Anche se le lacrime, così umane, non possono che rigare i volti di ognuno. «Le nostre lacrime dicono che partecipiamo alla tragedia dei giusti ingiustamente uccisi come gente che ha un cuore di carne e non un cuore di pietra. L’ingiusto soffrire dei martiri è un racconto che ci vuole scuotere dalla tiepidezza di una fede stanca, di una vita cristiana assestata nella mediocrità. L’ingiusto soffrire non vuole solo proteste, non si accontenta di analisi che spieghino il perché e cerchino i colpevoli. L’ingiusto soffrire chiede le lacrime, le lacrime del pentimento, della conversione. Ne viene una sorta di fraternità delle lacrime».
Di fronte a un senso di impotenza che tutti proviamo, esistono però anche il sorriso e il canto, e, allora, monsignor Delpini, conclude: «Ti benedico perché l’enigma inquietante dell’ingiusto soffrire del giusto si è rivelato essere partecipazione alla missione di Gesù di entrare nella morte per vincerla. Ti benedico, Padre, perché i miti, gli umili, i piccoli non finiscono nel disprezzo dei prepotenti, non sono gli sconfitti della storia, ma sono quelli che imparano da Gesù che è mite e umile di cuore e trovano ristoro per le loro anime».
La testimonianza
Parole che sono come una risposta alla testimonianza portata, via video, da suor Laura Perin, missionaria comboniana che ha vissuto, dal 2008 al 2014, in Sud Sudan, anche durante la recente guerra. «Sono stata inviata per vivere e collaborare con le donne di cui ricordo l’accoglienza come fossimo parte di una sola famiglia. Il popolo sud-sudanese ha resistenza e fede. Dio è dappertutto: è una cosa che ho imparato e mi sta sempre del cuore nonostante le guerre. Nel 2013 è scoppiato il conflitto, ma noi, come missionari e missionari, abbiamo pensato di rimanere – racconta -. Il conflitto tra il gruppo chiamato dei ribelli e l’esercito governativo si avvicinava sempre di più è così ci siamo anche noi trasferiti con la gente e questo ha voluto dire fidarsi. Il Signore ha voluto che il primo giorno siamo stati attaccati. Ho vissuto come la Provvidenza di Dio si faccia presente. Un dono grande è stato avere con noi i confratelli che hanno potuto celebrare Messa: tanta gente via via, specie le donne con bambini, si sono avvicinate a noi e ci hanno aiutato in tutto e per tutto, portando acqua e cibo». Poi, il ritorno nella Missione, completamente distrutta.

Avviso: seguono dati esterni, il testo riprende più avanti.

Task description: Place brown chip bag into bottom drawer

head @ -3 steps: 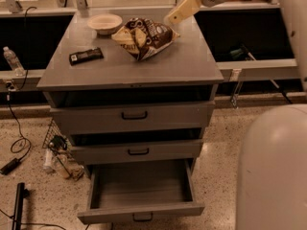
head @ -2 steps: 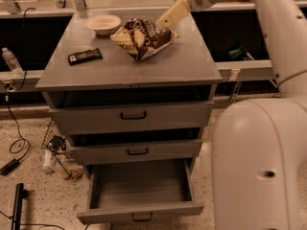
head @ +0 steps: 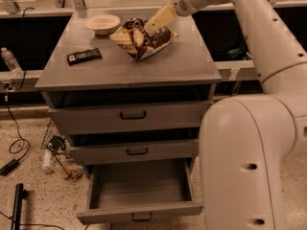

Infine, dopo aver portato tante sciarpe multicolori, a delineare il senso di un impegno contro la violenza che non dimentica nessuno e nessuna parte del mondo, la raccolta – all’uscita della parrocchia e ricordata a chi segue da casa – della colletta, le cui offerte vengono devolute a progetti per il lavoro giovanile in Albania; al sostegno per mamme e bimbi birmani esuli in Thailandia e per contribuire alla ricostruzione in Sud Sudan. «Chiediamo la benedizione di essere missionari. Siete benedetti da Dio e siate benedizione per chi incontrate», conclude l’Arcivescovo.